Гости сели без церемонии за стол и, справившись с мясом, принялись за хлеб.
— Значит, у вас нет масла в доме? — спросил купец.
Стуре должен был сознаться, что нет.
— И ни куска сыра, — прибавил Павел не без иронии.
Ничего подобного не оказалось.
— Эге! — воскликнул писец со смехом. — Что же вы не попросили у вашего доброго друга, Мортуно, лапландского сыра, когда вы сидели с ним вместе под скалой? Господин Стуре ничего не принес тебе, Олаф?
— Что же ему было принести?
— Ну, может быть, новую шляпу вместо твоей простреленной. Мортуно, ведь, очень вежливый господин!
— Я его проучу, — сказал Олаф с угрозой.
— Он может себя считать счастливым, что нашел такого великодушного друга.
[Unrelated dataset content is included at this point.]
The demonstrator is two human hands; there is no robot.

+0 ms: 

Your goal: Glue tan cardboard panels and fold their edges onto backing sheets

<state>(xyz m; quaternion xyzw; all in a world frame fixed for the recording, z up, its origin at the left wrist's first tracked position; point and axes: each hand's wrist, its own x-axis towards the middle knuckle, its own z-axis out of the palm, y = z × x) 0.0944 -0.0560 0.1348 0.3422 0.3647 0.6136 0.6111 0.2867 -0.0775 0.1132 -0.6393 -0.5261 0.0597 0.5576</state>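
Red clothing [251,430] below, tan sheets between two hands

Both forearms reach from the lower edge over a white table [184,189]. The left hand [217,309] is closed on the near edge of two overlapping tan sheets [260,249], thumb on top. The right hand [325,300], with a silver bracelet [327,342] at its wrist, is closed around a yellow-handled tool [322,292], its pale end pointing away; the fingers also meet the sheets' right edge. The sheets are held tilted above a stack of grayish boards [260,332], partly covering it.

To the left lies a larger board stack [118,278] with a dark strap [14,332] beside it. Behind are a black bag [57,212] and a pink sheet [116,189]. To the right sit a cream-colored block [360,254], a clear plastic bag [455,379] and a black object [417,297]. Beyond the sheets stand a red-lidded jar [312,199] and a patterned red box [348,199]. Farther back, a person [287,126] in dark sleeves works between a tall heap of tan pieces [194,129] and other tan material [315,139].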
Вингеборг до сих пор не может этого забыть.
— Ну-у, — вмешался Гельгештад, — ваше поведение, господин Стуре, всем нам не особенно-то понравилось. Могли бы не защищать этого мошенника, по крайней мере, ради Олафа.
— Разве ты ничего этого не знаешь? — спросил Павел у норвежца.
Олаф отрицательно покачал головой.
— Вы должны понять, — продолжал купец, — что теперь самое время подать пример. Эта сволочь день ото дня становится нахальнее и своевольнее. На лапландцев отовсюду приходят жалобы. В Маурзунде они жестоко избили ненавистного им человека; у одного рыбака подожгли дом, всюду происходят неслыханные воровства; и всю эту похлебку заварил нам колдун Афрайя, а Мортуно — его первый помощник. Для примера надо его наказать, тогда они опять станут кроткими. Мортуно посягал на жизнь Олафа, уже ради этого вам следовало его поймать, а не способствовать его бегству.